**Your assignment**
Beginning with the first line and ending with the one containing "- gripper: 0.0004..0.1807", copy the lines of the listing below exactly; omit everything else.

______

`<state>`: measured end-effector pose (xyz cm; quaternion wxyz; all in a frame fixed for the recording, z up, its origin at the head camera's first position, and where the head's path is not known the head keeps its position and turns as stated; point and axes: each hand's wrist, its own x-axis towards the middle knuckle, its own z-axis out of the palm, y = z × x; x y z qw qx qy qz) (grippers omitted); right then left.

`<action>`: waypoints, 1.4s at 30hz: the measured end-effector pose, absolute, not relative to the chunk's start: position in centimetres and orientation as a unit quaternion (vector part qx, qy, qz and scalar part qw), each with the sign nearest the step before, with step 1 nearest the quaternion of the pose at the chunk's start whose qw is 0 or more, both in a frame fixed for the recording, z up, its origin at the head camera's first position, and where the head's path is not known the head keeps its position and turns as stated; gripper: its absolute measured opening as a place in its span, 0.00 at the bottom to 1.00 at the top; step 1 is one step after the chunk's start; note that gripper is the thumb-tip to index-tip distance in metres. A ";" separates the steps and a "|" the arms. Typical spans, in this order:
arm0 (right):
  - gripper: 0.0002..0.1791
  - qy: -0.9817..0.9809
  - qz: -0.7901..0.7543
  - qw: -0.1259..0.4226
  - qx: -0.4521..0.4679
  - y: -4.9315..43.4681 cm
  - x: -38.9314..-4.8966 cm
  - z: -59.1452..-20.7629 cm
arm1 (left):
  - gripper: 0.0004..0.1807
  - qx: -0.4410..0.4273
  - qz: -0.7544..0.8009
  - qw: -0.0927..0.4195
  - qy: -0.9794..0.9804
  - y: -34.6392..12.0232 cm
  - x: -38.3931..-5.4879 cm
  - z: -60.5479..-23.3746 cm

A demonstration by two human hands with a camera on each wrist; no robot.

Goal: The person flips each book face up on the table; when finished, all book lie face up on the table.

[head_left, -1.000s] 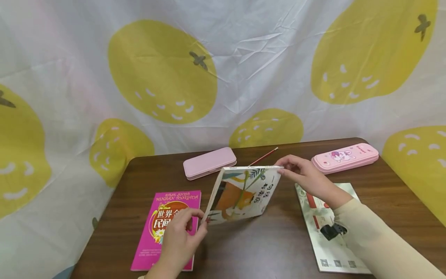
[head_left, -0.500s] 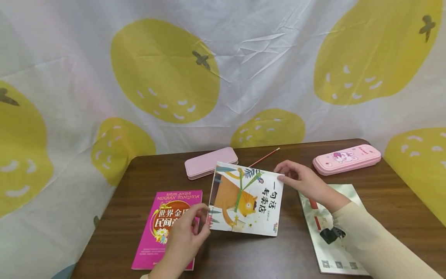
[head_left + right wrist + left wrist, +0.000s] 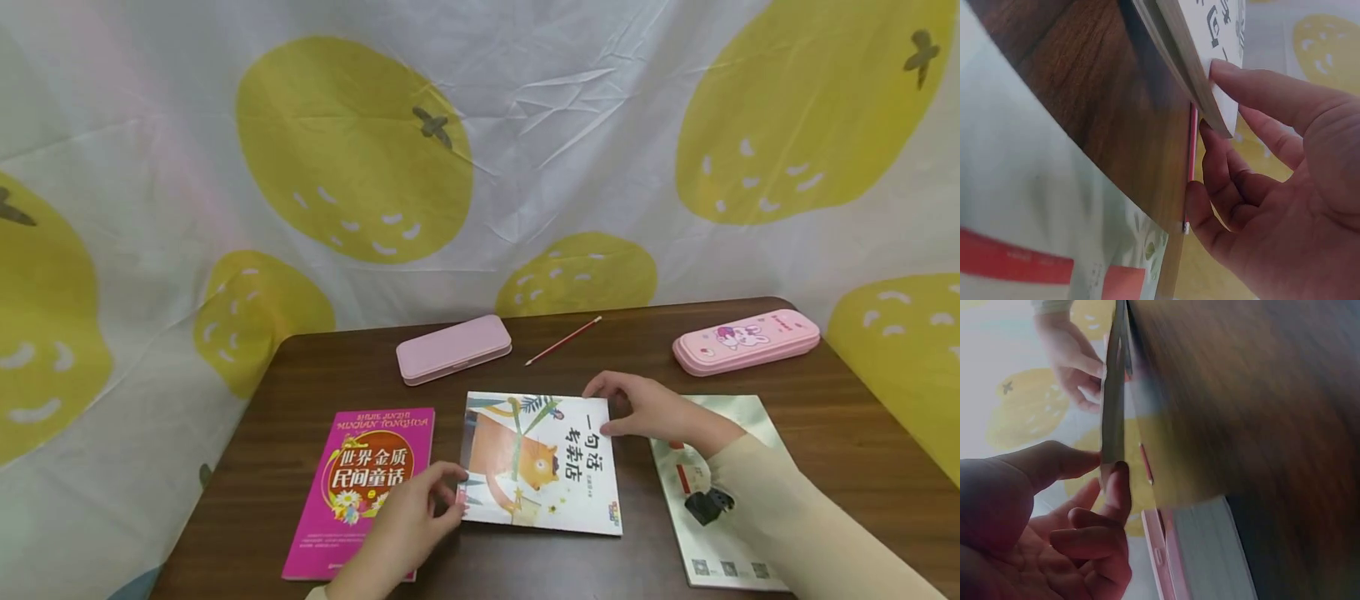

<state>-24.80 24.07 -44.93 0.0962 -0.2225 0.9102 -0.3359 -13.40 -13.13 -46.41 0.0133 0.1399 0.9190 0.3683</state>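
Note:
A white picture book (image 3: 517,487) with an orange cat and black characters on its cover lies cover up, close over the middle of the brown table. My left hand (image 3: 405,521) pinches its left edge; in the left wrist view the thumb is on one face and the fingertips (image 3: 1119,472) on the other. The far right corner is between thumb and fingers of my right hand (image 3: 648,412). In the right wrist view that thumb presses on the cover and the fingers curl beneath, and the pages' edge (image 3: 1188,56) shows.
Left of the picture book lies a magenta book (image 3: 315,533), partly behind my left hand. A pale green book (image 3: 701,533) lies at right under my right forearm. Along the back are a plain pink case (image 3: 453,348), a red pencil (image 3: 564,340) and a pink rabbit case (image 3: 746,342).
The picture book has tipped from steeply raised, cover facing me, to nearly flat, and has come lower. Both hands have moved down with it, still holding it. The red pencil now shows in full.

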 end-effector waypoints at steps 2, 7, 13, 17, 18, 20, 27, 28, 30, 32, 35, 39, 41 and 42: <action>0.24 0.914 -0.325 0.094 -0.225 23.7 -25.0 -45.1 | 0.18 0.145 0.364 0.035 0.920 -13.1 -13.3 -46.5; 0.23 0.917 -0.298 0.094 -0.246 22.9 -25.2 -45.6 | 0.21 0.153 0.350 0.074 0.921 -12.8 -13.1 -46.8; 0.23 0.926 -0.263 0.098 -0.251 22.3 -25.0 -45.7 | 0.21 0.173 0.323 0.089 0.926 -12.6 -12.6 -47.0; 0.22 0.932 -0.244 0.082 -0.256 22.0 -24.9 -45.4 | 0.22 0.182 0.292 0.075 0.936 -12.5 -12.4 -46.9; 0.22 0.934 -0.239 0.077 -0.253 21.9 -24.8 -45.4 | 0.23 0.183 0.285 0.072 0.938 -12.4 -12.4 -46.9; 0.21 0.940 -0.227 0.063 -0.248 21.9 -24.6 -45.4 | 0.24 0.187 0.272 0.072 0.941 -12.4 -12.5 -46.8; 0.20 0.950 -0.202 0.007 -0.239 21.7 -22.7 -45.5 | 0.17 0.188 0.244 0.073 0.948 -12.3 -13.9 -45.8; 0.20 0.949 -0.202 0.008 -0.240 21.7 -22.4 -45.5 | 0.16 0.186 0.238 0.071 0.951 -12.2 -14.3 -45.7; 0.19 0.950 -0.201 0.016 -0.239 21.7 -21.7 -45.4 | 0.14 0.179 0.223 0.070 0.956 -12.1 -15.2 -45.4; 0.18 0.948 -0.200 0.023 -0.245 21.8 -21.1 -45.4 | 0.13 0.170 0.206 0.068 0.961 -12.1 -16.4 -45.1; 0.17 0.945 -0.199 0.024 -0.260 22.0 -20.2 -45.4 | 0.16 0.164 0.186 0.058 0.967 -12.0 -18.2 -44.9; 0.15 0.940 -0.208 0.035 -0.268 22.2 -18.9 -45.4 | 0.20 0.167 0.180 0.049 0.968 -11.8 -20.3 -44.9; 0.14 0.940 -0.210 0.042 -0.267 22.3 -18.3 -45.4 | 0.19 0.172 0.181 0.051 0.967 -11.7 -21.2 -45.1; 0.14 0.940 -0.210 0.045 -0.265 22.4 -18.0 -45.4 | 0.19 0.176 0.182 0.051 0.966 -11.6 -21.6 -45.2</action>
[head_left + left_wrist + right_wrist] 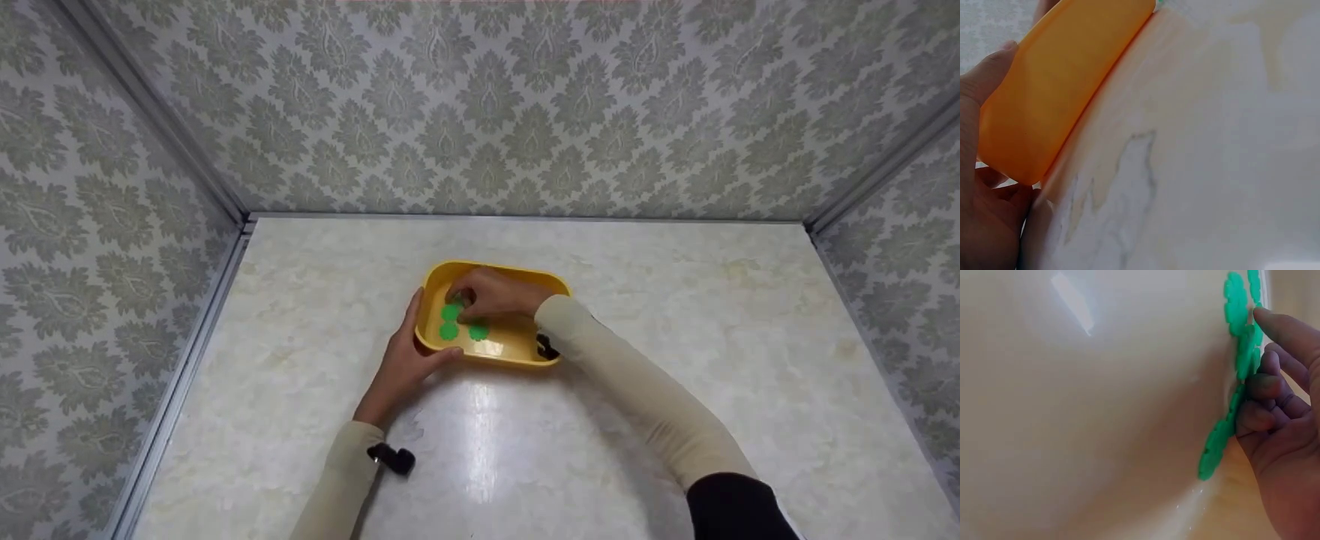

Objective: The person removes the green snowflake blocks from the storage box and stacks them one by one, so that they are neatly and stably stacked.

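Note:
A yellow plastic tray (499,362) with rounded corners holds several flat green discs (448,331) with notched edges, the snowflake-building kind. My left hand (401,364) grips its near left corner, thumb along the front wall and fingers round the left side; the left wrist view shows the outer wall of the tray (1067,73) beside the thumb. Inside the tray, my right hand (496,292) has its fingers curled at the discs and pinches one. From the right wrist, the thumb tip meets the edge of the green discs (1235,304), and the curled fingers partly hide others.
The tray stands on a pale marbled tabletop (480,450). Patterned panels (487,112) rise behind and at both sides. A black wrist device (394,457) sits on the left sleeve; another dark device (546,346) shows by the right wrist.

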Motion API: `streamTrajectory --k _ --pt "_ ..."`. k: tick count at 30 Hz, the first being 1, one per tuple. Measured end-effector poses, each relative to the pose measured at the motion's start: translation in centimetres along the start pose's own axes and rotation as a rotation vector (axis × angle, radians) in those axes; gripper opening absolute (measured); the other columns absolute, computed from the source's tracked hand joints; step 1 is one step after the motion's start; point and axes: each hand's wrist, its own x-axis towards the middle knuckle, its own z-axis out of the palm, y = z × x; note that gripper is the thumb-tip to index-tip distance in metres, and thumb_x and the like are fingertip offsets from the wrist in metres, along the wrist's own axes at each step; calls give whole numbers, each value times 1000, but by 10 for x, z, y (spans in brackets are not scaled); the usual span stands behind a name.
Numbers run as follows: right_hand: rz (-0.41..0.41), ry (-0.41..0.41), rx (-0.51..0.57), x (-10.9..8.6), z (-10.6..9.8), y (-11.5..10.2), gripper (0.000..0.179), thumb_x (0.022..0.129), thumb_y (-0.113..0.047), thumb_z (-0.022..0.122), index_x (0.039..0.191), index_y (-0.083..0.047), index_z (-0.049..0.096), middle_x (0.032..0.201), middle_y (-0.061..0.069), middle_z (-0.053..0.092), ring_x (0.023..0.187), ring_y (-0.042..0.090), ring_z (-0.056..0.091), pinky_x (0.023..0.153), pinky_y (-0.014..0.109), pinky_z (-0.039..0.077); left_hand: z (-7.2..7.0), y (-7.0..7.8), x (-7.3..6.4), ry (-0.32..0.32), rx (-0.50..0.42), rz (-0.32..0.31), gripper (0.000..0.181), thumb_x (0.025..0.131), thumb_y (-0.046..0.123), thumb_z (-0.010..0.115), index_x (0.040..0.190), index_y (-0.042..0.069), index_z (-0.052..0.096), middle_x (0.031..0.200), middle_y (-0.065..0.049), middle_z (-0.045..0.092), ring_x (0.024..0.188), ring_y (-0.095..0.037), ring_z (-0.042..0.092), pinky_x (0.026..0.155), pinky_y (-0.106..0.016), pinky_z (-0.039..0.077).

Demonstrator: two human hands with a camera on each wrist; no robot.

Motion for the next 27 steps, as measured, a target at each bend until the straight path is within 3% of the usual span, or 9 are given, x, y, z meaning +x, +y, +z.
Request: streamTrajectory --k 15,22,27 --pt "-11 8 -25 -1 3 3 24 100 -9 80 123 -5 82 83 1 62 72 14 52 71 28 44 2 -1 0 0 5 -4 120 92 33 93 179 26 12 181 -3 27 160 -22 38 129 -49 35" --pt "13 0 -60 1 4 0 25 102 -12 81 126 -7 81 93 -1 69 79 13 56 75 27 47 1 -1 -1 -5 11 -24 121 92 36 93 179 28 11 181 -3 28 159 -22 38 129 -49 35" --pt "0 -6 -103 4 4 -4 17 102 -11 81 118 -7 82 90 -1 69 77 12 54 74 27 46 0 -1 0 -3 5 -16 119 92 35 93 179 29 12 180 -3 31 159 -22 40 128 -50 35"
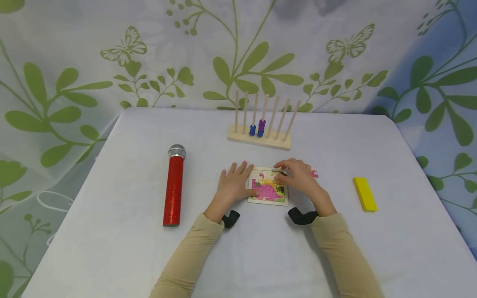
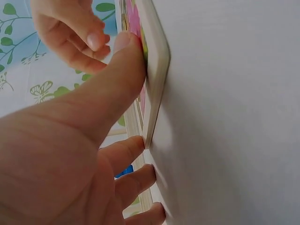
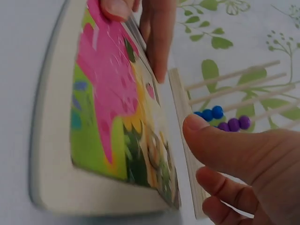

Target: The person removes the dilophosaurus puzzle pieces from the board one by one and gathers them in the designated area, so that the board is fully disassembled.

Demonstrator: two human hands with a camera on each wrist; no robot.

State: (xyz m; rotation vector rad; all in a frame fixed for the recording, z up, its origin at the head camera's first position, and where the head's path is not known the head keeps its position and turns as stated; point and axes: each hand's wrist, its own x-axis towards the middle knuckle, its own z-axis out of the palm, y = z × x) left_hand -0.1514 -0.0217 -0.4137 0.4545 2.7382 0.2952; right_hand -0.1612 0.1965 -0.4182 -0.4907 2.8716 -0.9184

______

**Answer to this task**
`<state>`: measured end-effector pose (xyz cm; quaternion wxyz; all in a frame fixed for the recording, z up, its origin at the head camera's first position, and where the head's path is not known the head keeps its position and turns as stated; point and axes: each hand's wrist, its own x-axis towards the middle knuckle, its own z-axis out of the palm, y = z × x; x y z qw qx qy qz) (grippers omitted); right then left.

`<action>`: waypoints, 1.4s at 30hz: the measured end-effector pose, absolute, not relative to the chunk's start: position in centimetres and orientation as a unit quaternion (vector part qx, qy, qz and scalar part qw), each with the sign nearest the step before, with step 1 nearest the quaternion of the pose at the chunk's start whose qw is 0 or more, both in a frame fixed for the recording, z up, its origin at the head camera's first position, and where the head's path is not known the head keeps its position and turns as stated; gripper: its absolute measured opening as a place in its span, 0.00 at the bottom to 1.00 at the top; step 1 is one step after the chunk's start; note that gripper is the thumb-tip to index-tip distance in metres. A ";" separates the steps and a "|" the arms. Typical spans, in this order:
arm0 (right):
  - gripper: 0.0002..0.1791
  - qy: -0.9817..0.9809
  - qz: -0.7901..0.7543
  - qw: -0.1259..0.4226
  - qx: -0.4521..0.4679
  - y: -4.9315..43.4681 cm
  - x: -38.9314..-4.8966 cm
  - z: -59.1452..-20.7629 cm
arm1 (left):
  - gripper: 0.0004..0.1807

That completes the answer.